Coral reefs have been in decline for decades, but researchers have found evidence that some Pacific reef communities are thriving.

Scientists conducting a 10-year, 56-island survey on coral reefs have found isolated reefs that appear to be surviving the environmental stressors which have been damaging most others, showing signs of resilience and even recovery.

The long-term health of coral reefs has been a focus and concern of researchers for years. Previous studies found that coral growth rates decreased 40 percent over the past three decades. More recent studies offer that the dire predictions for the global health of coral reefs have now come to pass.

But what are scientists seeing that is offering hope against this downward spiral of coral reefs?

"Going to these uninhabited locations, you can still find reefs that look the way they did 1,000 years ago," said Jennifer Smith, ecologist and the lead author of the 10-year study, to The Washington Post

Ms. Smith’s team set out to study how coral reefs were affected by climate change and the intensity of the 1998 El Nino weather patterns, which damaged many coral reefs. The study was published in the scientific journal Proceedings of the Royal Society B in March.

Much of the study’s findings confirmed the grim reality found by other marine biologists: coral reefs were subject to mass bleaching (a process where a stressed reef expels symbiotic algae), contained less diverse fish life, and were overall less "healthy."

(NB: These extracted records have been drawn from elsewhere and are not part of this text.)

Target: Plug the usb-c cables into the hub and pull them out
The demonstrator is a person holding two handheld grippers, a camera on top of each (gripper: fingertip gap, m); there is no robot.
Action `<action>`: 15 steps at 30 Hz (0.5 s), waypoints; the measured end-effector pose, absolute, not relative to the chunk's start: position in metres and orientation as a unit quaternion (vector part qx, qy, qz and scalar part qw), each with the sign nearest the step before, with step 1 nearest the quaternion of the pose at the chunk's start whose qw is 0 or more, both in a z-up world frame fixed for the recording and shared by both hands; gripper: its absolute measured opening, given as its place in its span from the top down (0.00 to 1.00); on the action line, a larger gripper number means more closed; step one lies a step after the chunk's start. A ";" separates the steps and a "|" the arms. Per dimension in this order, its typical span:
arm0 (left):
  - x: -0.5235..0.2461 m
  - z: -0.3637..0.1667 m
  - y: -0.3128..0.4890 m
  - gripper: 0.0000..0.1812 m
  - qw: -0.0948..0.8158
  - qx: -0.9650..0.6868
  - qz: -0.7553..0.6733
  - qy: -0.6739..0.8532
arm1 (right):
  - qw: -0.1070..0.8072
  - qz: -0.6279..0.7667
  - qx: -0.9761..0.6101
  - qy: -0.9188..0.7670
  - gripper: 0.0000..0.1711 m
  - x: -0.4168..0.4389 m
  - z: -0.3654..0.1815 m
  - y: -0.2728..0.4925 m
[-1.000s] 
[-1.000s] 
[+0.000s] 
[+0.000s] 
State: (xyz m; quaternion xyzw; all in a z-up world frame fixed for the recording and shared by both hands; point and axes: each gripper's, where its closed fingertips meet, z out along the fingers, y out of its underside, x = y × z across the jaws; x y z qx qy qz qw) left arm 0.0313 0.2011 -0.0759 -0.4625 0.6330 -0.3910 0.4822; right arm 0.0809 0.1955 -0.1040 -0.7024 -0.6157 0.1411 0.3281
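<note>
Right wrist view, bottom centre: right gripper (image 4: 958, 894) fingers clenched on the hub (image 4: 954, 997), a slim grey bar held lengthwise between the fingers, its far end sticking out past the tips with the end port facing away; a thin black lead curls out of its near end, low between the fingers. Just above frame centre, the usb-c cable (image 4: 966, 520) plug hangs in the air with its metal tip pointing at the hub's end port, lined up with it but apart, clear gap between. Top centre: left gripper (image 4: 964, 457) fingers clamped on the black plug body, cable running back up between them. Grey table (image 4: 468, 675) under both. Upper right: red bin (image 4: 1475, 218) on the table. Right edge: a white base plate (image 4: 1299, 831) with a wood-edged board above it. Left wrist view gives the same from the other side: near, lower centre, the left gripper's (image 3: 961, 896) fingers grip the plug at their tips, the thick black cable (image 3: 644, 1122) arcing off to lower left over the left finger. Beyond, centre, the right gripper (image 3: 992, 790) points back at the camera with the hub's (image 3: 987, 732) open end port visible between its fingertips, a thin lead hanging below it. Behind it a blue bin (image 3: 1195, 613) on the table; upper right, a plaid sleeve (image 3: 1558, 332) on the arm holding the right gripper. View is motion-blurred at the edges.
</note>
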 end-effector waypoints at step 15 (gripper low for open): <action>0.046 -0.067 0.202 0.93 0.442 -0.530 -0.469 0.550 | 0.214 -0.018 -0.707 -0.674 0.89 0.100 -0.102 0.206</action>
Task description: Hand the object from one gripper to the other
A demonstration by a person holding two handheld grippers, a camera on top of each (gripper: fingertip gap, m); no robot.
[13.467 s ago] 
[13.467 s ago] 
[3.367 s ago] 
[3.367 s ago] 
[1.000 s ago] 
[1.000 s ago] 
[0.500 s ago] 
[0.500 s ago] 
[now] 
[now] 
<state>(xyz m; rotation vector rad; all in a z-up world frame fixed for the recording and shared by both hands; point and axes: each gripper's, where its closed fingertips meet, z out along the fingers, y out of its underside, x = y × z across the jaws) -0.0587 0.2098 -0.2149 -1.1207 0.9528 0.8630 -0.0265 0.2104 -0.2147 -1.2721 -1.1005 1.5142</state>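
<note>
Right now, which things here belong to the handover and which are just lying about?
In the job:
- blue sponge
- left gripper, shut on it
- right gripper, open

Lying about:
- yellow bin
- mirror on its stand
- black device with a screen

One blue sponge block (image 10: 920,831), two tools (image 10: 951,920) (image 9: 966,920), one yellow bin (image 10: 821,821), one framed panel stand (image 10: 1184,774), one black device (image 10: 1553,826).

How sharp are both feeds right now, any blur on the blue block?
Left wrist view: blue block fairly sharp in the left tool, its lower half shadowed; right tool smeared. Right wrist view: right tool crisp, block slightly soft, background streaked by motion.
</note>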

But Smith's team also found isolated reefs that appeared to be recovering. Reefs that are growing off of uninhabited islands and sheltered from the added stress of human-driven problems, such as overfishing, showed healthy levels of coral and algae growth.

"These results suggest that, in the absence of local human impacts, reefs may be more resistant or resilient to global change and provide incentive for local management action on more populated islands," the study states.

The nature of the study does temper the good news. Because the research was collected over a 10-year time frame, some of the sites that showed signs of recovery during early observation lack more current data. It is unknown if the recovery continued since, especially as climate change and ocean acidification have worsened over the years. 

But the study's possible solution, allowing coral reefs to recover by isolating them further from humans, could complement other options being developed by scientists.

Scientists have developed a possible treatment for decaying reefs that could promote growth, The Christian Science Monitor reported in February. The treatment acts as an antacid against the growing threat of ocean acidification and could potentially be used to stimulate growth in small, isolated reefs.

Research labs have also developed "super coral," the Monitor reported in November 2015, by introducing environmental and man-driven stressors gradually to normal coral with the hopes that the coral reefs would be better able to adapt and build resilience. The coral exposed to "(human)-assisted evolution" is then transplanted into other ocean reef communities.

While these new approaches show some potential to help mitigate or even reverse the damage done to coral reefs, it’s unclear if they will have lasting effects or could be implemented on a large scale.

"The question is not can they do it, it’s can they do it fast enough?" marine biologist Tom Oliver told The Associated Press.